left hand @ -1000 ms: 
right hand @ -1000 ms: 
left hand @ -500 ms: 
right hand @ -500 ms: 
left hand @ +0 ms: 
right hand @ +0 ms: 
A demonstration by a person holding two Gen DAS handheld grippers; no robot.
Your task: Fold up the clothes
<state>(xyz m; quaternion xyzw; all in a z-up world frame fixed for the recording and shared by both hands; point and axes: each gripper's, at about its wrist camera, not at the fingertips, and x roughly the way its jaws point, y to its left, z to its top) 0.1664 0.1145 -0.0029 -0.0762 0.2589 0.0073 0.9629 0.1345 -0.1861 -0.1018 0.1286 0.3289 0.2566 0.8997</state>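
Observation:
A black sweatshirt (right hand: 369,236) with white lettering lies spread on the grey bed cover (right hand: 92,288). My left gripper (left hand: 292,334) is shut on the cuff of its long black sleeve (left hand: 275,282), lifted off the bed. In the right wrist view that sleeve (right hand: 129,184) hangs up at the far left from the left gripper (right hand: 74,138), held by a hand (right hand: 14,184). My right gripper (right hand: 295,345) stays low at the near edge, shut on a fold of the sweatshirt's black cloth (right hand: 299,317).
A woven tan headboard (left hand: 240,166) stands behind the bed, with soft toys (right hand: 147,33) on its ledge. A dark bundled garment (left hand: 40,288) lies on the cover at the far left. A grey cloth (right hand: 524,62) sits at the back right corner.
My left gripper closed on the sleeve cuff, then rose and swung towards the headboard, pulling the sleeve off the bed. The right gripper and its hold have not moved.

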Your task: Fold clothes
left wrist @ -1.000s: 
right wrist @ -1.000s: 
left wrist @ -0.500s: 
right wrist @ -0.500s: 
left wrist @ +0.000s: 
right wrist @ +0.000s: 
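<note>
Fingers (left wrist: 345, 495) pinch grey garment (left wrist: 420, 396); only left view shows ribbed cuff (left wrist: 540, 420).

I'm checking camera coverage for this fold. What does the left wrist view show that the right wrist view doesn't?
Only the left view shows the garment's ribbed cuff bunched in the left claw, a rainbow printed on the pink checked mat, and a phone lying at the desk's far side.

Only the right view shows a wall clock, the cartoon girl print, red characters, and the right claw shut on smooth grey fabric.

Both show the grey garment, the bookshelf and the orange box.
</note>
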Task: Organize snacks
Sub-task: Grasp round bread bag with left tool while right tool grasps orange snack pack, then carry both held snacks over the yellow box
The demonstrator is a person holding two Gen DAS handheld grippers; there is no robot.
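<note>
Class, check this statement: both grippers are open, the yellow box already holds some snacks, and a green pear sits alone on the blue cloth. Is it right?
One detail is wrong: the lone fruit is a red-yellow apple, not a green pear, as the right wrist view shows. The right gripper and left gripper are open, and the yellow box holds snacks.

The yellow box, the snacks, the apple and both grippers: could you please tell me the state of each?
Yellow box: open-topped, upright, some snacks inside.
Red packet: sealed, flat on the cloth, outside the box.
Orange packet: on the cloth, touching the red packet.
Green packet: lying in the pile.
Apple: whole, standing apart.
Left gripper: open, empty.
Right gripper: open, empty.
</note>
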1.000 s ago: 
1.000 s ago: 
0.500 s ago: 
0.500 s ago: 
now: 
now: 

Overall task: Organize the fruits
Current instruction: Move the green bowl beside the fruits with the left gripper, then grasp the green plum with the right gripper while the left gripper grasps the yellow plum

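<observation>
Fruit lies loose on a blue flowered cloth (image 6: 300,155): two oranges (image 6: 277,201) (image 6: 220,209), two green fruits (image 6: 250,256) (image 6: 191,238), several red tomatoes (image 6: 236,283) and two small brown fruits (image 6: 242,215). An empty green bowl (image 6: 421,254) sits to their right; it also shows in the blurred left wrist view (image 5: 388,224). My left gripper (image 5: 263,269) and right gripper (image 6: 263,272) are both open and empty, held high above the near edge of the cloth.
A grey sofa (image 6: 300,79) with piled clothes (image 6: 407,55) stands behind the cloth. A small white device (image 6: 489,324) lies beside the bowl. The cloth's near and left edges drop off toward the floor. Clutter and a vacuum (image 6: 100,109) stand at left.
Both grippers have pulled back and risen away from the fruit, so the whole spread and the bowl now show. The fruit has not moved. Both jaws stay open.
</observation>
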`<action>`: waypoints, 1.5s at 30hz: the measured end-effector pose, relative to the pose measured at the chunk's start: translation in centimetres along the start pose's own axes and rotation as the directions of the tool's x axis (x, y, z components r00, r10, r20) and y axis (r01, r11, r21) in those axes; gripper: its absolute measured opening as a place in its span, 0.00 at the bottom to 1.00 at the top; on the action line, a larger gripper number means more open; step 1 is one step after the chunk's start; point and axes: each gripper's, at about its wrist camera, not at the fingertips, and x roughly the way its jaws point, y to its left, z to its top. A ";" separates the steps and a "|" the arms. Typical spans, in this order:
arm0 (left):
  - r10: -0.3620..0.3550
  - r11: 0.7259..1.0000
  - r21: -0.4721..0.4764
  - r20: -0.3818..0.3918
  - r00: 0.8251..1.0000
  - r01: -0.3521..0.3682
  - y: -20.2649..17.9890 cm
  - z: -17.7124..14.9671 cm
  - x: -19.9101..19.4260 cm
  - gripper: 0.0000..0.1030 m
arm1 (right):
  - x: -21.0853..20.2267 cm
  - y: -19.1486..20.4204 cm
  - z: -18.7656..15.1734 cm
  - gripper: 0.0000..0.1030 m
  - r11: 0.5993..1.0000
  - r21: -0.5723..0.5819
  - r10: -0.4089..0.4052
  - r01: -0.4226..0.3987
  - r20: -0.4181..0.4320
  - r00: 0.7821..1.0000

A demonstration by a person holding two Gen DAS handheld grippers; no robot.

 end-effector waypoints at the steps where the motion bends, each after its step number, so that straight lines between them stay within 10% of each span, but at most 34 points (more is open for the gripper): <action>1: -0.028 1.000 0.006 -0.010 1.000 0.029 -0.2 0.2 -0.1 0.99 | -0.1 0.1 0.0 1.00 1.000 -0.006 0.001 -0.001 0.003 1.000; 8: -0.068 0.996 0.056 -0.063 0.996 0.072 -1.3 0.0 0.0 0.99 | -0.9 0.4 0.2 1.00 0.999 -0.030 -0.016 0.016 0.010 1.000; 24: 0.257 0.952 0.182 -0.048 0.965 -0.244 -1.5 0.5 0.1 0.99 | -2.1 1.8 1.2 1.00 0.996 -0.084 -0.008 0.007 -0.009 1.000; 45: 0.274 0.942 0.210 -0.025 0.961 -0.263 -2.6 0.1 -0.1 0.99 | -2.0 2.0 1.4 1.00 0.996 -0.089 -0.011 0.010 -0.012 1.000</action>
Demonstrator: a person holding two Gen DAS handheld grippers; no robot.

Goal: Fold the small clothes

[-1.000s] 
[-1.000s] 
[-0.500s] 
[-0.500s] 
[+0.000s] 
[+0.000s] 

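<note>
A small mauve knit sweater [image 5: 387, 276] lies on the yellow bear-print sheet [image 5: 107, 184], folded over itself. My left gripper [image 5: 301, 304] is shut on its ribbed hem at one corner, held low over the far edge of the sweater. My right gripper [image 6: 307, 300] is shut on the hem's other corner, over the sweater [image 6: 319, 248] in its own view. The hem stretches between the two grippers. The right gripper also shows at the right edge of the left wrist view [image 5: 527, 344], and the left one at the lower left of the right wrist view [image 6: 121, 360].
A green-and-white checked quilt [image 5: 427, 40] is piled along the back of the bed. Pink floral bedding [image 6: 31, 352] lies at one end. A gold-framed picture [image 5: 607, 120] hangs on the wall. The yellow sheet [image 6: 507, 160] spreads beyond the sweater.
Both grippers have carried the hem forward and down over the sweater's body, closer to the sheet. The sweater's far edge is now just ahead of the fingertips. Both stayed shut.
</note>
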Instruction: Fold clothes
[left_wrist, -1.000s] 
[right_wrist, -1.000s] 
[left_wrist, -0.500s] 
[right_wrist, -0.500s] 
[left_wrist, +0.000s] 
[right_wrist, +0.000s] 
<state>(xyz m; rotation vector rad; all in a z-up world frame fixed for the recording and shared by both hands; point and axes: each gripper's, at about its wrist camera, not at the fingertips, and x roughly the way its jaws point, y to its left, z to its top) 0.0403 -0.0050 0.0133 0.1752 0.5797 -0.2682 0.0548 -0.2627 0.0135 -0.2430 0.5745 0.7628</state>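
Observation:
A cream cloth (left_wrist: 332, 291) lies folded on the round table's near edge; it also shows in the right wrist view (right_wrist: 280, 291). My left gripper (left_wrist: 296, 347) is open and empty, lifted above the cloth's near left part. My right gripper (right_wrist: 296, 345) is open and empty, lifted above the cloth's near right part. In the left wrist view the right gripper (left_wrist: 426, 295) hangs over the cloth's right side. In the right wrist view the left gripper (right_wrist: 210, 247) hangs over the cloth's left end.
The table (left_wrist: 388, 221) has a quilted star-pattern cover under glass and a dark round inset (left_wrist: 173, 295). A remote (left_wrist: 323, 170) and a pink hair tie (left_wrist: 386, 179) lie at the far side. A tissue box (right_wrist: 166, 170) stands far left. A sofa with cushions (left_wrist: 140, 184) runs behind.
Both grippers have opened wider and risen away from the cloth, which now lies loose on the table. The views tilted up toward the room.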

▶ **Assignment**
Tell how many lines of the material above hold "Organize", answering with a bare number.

▶ **Written solution**
2